▼▼▼
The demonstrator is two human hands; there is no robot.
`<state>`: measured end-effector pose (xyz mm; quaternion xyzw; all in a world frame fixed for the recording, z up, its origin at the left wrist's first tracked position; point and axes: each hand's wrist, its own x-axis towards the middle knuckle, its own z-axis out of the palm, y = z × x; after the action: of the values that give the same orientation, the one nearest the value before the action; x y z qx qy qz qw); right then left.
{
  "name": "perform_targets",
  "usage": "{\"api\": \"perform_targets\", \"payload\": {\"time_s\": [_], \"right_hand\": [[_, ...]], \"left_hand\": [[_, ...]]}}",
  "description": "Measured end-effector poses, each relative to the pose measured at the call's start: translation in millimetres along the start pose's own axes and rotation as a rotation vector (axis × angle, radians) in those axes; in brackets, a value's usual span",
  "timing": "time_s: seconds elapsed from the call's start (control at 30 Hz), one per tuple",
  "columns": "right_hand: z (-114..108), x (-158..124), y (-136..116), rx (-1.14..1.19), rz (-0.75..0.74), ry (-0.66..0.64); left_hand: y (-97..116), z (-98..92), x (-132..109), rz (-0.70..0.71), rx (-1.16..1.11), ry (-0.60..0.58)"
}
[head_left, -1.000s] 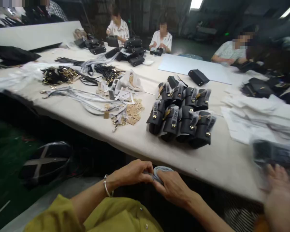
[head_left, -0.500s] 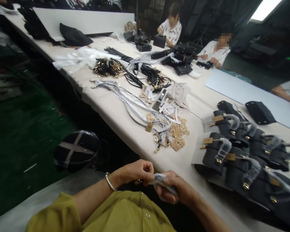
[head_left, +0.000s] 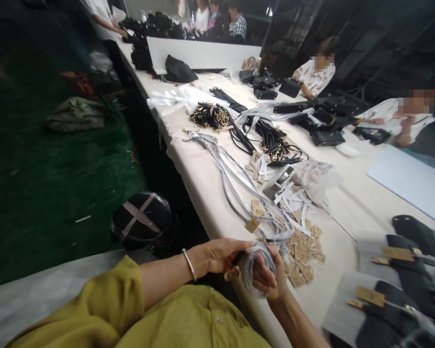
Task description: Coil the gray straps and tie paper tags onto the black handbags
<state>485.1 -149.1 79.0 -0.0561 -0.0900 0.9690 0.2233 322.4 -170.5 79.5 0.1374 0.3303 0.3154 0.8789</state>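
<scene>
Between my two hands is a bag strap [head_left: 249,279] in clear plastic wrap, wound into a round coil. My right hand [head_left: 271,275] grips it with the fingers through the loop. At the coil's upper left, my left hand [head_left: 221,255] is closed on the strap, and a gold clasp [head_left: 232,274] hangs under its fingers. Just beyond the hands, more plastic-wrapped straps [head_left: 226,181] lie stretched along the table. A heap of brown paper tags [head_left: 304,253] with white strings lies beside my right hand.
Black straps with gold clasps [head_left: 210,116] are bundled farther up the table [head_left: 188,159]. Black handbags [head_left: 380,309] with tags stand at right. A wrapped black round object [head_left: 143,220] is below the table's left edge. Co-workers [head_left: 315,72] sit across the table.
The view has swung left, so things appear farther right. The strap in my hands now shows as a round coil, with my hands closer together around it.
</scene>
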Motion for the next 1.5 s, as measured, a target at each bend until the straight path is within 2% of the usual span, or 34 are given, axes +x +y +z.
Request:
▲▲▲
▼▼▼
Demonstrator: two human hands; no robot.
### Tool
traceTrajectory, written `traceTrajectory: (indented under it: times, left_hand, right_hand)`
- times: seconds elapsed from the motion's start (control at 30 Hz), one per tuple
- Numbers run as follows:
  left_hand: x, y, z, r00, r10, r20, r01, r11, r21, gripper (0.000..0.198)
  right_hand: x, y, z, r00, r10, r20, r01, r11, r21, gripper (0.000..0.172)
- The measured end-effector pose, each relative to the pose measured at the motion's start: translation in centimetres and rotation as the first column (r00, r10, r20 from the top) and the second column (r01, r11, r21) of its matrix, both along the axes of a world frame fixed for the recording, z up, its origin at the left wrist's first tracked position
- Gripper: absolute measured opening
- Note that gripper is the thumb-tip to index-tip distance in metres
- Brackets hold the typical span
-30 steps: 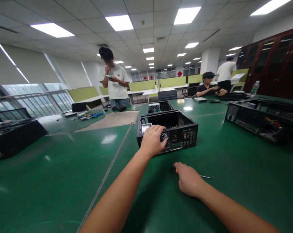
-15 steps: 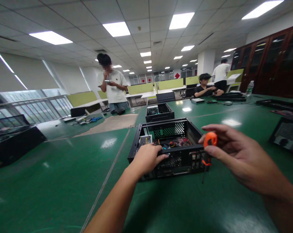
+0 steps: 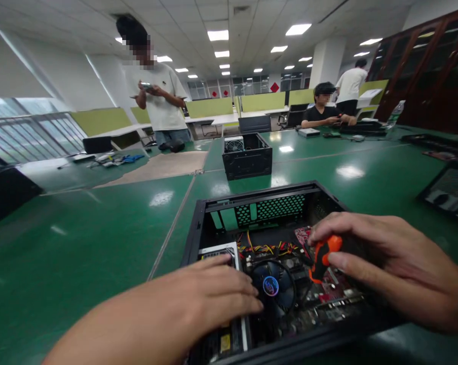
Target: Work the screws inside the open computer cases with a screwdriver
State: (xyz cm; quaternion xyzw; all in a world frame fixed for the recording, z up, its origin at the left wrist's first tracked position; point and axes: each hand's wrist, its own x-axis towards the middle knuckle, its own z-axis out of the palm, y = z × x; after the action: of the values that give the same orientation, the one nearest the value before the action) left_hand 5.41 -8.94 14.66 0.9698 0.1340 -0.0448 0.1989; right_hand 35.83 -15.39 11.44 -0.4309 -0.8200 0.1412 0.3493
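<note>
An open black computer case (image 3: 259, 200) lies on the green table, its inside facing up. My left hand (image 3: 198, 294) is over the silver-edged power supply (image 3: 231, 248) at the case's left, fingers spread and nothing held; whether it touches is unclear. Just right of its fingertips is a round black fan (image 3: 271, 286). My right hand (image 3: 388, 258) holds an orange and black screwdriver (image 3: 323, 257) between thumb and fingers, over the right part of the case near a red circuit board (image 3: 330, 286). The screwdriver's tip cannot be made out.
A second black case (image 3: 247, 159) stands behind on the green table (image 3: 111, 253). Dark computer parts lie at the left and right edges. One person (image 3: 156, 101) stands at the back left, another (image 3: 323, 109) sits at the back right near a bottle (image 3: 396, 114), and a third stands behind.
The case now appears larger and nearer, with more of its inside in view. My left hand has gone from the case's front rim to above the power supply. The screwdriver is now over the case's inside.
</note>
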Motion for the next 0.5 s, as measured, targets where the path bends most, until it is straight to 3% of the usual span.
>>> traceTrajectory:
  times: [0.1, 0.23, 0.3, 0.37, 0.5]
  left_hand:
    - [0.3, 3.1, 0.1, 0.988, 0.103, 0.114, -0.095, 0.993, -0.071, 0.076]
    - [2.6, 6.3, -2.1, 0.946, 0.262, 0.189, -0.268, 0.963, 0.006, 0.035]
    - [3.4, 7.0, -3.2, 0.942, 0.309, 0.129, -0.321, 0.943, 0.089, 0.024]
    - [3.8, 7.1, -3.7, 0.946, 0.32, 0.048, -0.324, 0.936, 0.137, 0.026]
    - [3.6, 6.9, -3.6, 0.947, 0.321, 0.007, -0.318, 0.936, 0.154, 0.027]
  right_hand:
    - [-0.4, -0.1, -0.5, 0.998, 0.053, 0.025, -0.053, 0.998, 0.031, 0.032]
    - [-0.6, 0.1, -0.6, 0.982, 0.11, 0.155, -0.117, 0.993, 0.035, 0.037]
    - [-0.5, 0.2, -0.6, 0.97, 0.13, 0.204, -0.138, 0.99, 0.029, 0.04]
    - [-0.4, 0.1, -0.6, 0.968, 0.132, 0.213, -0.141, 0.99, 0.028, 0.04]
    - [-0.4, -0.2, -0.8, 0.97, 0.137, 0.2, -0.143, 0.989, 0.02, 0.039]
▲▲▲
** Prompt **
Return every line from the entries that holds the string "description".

** Response **
  "description": "Measured end-effector poses, each relative to the pose measured at the call's start: translation in millimetres along the start pose's own axes and rotation as a rotation vector (axis × angle, radians) in those axes; in brackets, a value's usual span",
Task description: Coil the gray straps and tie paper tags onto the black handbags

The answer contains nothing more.